Raneem · TikTok creator

66.7K views on this video

(P.S: LIGHTING MATTERS! but i tried including clips with similar lighting) I’ve been on Tretinoin 0.05% for a year! Honestly I thought there was no difference but you gotta trust the process! Take before after pictures too! Not only am I not getting acne like before but my TEXTURE??? Gone. No amount of acids can do what tretinoin does. My skin still has a long way to go but I’m so much more confident than before 🥹🩷 PLEASE CONSULT A PROFESSIONAL BEFORE USING TRETINOIN!!! #skin #skintok #skinca

Frequently asked questions

Quick answers based on this video and our medical team review.

What does the video say about tretinoin 0.05% has strong clinical evidence for acne reduction, with?

Tretinoin 0.05% has strong clinical evidence for acne reduction, with studies showing 50-60% lesion count decreases at 12 weeks.

What does the video say about skin texture improvements?

Skin texture improvements are real but partial. Studies using objective measurement tools show improvement, not complete elimination of texture.

What does the video say about collagen remodeling from tretinoin?

Collagen remodeling from tretinoin is a slow process. Six to twelve months is the minimum timeframe for structural skin changes.

What does the video say about up to 30% of new tretinoin users at 0.05% experience?

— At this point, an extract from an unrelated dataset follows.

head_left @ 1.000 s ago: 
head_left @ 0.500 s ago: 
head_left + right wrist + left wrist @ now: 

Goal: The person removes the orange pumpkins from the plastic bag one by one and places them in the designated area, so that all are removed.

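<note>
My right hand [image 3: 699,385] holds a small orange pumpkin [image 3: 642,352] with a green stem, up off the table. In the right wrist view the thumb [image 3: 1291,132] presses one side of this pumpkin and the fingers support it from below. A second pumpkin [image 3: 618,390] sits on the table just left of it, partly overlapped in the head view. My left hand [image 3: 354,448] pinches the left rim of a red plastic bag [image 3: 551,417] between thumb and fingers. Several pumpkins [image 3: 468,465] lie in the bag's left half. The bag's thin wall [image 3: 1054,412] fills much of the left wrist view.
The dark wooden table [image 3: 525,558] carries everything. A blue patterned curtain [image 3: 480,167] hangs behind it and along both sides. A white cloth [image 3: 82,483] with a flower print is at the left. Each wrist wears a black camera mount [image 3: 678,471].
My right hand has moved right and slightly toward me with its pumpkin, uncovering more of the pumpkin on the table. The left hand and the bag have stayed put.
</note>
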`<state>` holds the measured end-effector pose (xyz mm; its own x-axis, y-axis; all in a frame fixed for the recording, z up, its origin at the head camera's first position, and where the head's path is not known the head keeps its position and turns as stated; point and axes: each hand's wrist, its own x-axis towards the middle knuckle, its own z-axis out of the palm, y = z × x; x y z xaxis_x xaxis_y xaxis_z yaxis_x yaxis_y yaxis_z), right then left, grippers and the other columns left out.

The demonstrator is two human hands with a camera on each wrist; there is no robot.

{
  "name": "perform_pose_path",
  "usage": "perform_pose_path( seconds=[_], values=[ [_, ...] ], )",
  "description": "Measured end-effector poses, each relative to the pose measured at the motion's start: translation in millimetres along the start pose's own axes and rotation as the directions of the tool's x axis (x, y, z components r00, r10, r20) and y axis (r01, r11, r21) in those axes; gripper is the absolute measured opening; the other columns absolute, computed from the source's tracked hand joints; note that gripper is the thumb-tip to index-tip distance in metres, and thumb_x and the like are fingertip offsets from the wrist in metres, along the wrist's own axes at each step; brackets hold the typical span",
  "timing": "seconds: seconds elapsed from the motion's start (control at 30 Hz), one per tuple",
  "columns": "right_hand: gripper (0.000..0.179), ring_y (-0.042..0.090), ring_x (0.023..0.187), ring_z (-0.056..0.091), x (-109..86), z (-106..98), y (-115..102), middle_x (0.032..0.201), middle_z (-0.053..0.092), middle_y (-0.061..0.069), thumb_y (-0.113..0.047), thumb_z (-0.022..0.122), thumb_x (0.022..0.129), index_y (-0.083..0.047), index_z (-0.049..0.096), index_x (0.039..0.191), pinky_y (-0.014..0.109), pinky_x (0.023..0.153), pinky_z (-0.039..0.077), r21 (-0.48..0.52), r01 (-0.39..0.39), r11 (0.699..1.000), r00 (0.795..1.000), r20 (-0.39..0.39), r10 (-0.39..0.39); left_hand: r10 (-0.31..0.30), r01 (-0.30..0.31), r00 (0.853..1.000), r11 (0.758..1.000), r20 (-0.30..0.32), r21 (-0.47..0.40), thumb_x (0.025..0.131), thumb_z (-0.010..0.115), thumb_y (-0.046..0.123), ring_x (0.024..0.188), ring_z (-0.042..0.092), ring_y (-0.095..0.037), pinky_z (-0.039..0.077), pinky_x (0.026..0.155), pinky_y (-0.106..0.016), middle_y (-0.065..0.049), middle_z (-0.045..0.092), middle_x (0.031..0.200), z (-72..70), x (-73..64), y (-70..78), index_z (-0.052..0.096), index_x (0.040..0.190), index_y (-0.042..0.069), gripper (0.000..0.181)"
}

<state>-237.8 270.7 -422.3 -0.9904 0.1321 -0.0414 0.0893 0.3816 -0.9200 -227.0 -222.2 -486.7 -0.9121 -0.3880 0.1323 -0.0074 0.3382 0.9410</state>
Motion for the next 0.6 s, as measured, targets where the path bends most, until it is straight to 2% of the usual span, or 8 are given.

Up to 30% of new tretinoin users at 0.05% experience retinoid dermatitis in early weeks. This is not a reason to stop, but it requires management.

What does the video say about tretinoin?

Tretinoin is a prescription medication in the US. Telehealth-prescribed compounded tretinoin is not the same product as brand-name Retin-A.

What does the video say about sunscreen?

Sunscreen is required, not optional, when using tretinoin. The drug increases UV sensitivity and can accelerate photodamage without daily SPF use.

Sources & references

Citations extracted from our medical team's review. Click any citation to search PubMed.

Educational use only. This fact-check is editorial content for general information. Nothing here is medical advice. Talk to a licensed provider about your specific situation before starting, stopping, or changing any supplement, peptide, or medication regimen.

Not medical advice. This video was made by Raneem, not by FormBlends. Our write-up above is an editorial review, not a medical recommendation. Talk to your doctor before making any decisions about medications or treatments.